Task brief —
Quote exactly the lines from the start of the entries to the one with "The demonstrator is", both ends included.

The data —
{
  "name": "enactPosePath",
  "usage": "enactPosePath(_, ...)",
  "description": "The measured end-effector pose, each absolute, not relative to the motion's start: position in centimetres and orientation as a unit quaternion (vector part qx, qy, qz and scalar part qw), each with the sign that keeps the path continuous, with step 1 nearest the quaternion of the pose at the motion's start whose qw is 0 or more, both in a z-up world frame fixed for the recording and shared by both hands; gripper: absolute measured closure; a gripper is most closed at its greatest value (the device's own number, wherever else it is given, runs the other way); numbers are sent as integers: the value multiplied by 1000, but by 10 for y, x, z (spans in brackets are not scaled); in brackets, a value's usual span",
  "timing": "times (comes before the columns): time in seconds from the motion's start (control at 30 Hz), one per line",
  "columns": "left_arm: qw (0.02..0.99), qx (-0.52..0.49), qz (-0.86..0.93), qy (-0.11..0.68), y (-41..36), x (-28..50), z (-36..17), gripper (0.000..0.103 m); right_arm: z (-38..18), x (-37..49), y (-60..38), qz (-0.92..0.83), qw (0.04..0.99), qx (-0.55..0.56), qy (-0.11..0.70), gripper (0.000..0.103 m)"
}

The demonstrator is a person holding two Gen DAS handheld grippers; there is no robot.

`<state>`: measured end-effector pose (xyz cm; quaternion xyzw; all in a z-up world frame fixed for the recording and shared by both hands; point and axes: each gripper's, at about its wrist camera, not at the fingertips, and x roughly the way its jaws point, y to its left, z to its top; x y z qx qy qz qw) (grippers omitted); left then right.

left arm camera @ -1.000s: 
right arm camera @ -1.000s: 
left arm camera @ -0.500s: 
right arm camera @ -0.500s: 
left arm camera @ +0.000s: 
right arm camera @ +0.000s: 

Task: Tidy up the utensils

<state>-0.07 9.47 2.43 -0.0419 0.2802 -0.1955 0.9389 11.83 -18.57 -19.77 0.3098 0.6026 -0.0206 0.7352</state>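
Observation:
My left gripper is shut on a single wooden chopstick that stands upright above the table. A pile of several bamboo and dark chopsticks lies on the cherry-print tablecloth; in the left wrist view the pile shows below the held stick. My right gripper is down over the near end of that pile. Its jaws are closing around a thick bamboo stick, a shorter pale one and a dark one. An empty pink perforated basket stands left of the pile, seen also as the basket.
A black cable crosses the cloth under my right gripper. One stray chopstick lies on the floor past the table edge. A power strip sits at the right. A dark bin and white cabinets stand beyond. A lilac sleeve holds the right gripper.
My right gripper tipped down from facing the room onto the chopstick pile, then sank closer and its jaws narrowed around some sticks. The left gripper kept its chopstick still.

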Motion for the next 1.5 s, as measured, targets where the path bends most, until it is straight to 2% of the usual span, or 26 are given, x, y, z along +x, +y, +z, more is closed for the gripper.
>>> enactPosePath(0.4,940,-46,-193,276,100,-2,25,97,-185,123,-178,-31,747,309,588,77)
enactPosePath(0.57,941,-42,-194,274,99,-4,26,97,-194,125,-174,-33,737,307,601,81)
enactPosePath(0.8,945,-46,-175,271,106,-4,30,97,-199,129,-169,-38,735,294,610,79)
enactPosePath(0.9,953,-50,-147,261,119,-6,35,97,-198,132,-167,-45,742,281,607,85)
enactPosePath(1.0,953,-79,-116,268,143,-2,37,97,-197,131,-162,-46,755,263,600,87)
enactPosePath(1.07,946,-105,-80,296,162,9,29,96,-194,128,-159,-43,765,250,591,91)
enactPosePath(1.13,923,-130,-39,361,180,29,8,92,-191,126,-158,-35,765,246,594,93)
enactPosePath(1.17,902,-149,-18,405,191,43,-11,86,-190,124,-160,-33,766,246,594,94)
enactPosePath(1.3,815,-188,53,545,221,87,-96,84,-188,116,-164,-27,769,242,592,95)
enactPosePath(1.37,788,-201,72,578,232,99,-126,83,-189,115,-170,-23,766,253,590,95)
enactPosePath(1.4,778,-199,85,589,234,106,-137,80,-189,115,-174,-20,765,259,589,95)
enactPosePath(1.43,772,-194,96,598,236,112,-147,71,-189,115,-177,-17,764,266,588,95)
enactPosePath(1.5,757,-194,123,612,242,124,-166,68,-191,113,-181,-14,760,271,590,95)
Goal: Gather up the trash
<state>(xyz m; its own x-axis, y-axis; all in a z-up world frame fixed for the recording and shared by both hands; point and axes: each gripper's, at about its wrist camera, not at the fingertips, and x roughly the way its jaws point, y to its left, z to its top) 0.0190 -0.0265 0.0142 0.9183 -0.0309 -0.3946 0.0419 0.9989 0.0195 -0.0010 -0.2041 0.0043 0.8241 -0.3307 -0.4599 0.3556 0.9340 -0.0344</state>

Your response —
{
  "name": "enactPosePath",
  "usage": "enactPosePath(_, ...)",
  "description": "The measured end-effector pose, each absolute, not relative to the motion's start: position in centimetres and orientation as a unit quaternion (vector part qx, qy, qz and scalar part qw), each with the sign that keeps the path continuous, with step 1 nearest the quaternion of the pose at the motion's start whose qw is 0 or more, both in a z-up world frame fixed for the recording and shared by both hands; gripper: absolute measured closure; a gripper is most closed at its greatest value (the device's own number, wherever else it is given, runs the other way); numbers are sent as integers: the value multiplied by 1000, but by 10 for y, x, z (spans in brackets are not scaled); in brackets, a value's usual span",
  "timing": "times (comes before the columns): time in seconds from the motion's start (control at 30 Hz), one per line",
  "columns": "left_arm: qw (0.02..0.99), qx (-0.52..0.49), qz (-0.86..0.93), qy (-0.11..0.68), y (-41..36), x (-28..50), z (-36..17), gripper (0.000..0.103 m); right_arm: z (-38..18), x (-37..49), y (-60..38), qz (-0.92..0.83), qw (0.04..0.99), qx (-0.55..0.56), qy (-0.11..0.70), gripper (0.000..0.103 m)"
}

The demonstrator is a person holding two Gen DAS handheld grippers; there is no robot.

Besides this answer, nothing more is needed.